For those in the business of highways and concrete repair, one significant development in recent years has been the advent of the smart motorway. Previously known as ‘managed motorways’, these stretches of roads are monitored by traffic cameras, so that in times of congestion, the hard shoulder can be opened up to ease the passage of cars.
With the likes of the M25, M1 and M6 all having smart motorway status, it’s clear that the scheme is considered a success, and earlier this month, it was reported by the Manchester Evening News that the M62 between Manchester and Leeds had been promised a technological upgrade. While it won’t be finished until 2022, it certainly gives motorists who travel this route regularly some hope of alleviated traffic in the future.

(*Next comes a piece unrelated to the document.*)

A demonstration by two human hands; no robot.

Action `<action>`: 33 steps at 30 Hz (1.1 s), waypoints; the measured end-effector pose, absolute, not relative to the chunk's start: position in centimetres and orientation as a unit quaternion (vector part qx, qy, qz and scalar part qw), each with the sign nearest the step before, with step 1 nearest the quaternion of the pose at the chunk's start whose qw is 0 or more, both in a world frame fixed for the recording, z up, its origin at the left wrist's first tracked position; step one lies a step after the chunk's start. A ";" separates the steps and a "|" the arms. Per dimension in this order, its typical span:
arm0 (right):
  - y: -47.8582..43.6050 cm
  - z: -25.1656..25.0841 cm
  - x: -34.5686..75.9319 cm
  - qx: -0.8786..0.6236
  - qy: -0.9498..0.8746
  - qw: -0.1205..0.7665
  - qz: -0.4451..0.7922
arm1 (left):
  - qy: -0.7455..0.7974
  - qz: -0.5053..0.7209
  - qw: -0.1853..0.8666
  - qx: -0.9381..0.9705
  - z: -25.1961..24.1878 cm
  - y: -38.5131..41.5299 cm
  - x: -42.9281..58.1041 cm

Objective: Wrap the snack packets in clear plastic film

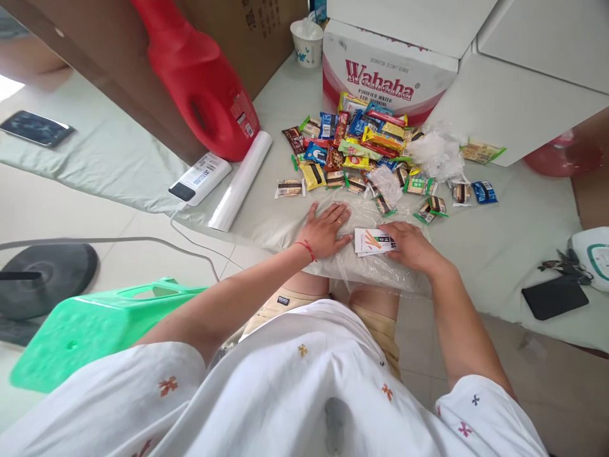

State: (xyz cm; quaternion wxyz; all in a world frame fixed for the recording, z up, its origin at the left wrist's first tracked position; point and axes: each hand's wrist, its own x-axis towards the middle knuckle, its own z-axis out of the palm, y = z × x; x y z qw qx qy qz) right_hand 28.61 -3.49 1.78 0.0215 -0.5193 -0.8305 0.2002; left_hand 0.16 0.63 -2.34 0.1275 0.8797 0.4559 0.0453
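My left hand (326,230) lies flat on a sheet of clear plastic (368,278) at the table's front edge, fingers spread, a red cord round the wrist. My right hand (408,245) has its fingers on the right end of a white snack packet (368,242) printed with orange sticks. The packet rests over the plastic, close to my left thumb. Just beyond both hands spreads a heap of small wrapped snacks (361,143) in many colours. Crumpled clear plastic (438,152) sits on the heap's right side.
A Wahaha carton (380,79) and a paper cup (307,47) stand at the back. To the left are a red jug (204,82), a white plastic roll (242,181), a power bank (200,178) and a green stool (95,330). Keys (566,265) and a black pouch (554,296) lie right.
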 end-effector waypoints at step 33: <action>15.7 6.8 24.0 -0.653 -0.753 0.065 0.050 | 0.448 0.084 0.143 0.878 -2.6 0.7 -0.2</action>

However, according to motoring.co.uk, police have warned that smart motorways are not without their drawbacks. An in-use hard shoulder not only means that it’s harder for emergency vehicles to travel lengths of the motorways to reach accidents, but they also make it harder for police to pull over dangerous drivers when the extra lane is in use. The website also claims that there is a common concern that these roads confuse foreign visitors, which could lead to further accidents.
The Highways Agency has answered these criticisms previously with the fact that these roads have such extensive CCTV coverage that any issues such as these can be dealt with quickly and effectively when needed. The question is whether these rarer circumstances weigh up against the good that smart motorways do to help relieve traffic issues in their everyday use – one that the government seems to have answered by further roll-out of the scheme across the UK.